The ruthenium capture antibody and the labeled antibody both bind to ruthenium in the ruthenium-containing antibody solution, and the ruthenium capture antibody and the labeled antibody bind to different sites of ruthenium in the ruthenium-containing antibody solution.
In one embodiment, the ruthenium capture antibodies are spotted to form a matrix of (2-6) × (1-6) on the protein chip.
In one embodiment, the protein chip is subjected to alkali solution soaking and silane solution soaking treatment before being coated with the ruthenium capture antibody.
In one embodiment, the alkali liquor is a solution with a pH value of more than 10, and the solution is an ethanol solution with silane mass percent of 0.05-1%.
In one embodiment, the label comprises one or both of a chemiluminescent catalyst and a luminescent label.
In one embodiment, the label comprises one or both of an alkaline phosphatase and a peroxidase chemiluminescent substance.
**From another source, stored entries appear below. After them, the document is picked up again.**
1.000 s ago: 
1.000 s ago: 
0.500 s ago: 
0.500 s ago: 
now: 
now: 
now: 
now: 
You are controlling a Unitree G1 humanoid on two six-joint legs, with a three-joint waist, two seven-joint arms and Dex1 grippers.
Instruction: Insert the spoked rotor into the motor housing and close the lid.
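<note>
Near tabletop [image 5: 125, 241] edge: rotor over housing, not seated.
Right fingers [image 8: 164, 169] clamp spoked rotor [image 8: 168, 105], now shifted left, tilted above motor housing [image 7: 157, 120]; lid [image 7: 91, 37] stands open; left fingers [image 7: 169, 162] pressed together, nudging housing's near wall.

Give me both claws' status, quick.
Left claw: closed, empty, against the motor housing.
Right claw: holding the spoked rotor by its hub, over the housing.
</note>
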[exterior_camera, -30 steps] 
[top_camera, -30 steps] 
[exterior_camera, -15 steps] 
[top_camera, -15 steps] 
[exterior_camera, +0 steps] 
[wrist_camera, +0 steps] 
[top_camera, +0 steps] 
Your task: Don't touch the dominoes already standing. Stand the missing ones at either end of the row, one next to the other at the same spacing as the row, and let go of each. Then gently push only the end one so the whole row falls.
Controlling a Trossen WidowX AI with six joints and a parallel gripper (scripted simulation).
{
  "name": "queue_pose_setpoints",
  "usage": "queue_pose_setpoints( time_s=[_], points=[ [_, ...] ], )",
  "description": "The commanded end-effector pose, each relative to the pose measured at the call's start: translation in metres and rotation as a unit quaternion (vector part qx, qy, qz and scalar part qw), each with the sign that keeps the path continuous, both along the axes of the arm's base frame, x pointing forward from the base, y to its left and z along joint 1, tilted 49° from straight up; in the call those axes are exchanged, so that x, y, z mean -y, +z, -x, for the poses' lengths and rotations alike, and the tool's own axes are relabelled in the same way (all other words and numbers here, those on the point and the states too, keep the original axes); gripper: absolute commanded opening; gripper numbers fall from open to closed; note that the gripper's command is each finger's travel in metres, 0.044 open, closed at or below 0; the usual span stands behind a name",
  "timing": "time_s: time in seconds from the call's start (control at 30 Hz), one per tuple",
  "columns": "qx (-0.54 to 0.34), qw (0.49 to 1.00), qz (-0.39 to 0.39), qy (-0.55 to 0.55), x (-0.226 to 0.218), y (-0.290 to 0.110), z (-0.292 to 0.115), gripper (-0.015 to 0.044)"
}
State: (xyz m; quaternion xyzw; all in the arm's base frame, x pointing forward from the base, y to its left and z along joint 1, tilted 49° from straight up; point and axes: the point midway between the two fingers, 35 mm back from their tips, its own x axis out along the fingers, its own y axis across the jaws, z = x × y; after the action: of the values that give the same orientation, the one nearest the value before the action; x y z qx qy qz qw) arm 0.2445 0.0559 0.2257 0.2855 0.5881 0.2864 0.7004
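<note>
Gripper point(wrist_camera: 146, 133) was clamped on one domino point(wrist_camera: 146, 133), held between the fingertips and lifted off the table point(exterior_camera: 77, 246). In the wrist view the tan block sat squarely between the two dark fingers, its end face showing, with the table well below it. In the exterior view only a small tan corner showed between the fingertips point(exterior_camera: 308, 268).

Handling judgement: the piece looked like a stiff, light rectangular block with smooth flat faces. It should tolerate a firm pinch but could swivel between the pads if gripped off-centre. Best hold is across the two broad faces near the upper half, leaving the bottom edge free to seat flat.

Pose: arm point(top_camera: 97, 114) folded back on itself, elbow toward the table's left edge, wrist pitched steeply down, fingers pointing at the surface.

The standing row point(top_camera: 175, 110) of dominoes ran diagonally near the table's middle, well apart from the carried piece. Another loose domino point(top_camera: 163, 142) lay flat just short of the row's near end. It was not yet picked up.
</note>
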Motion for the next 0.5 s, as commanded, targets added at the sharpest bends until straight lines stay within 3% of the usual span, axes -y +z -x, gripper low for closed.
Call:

In one embodiment, the kit further comprises a solution containing a substance capable of catalyzing the emission of light by the chemiluminescent catalyst.
In one embodiment, the substance capable of emitting light catalyzed by the chemiluminescent catalyst comprises 1 to 3 mass percent of luminol solution.
In one embodiment, the Tris content is 1-3% by mass and the hydrogen peroxide content is 1-3% by mass.
In one embodiment, the luminescent label comprises one or more of adamantane, luminol, isoluminol acridinium ester.
The present application also provides a quantitative quality control method comprising the protein chip kit according to any one of claims 1 to 9.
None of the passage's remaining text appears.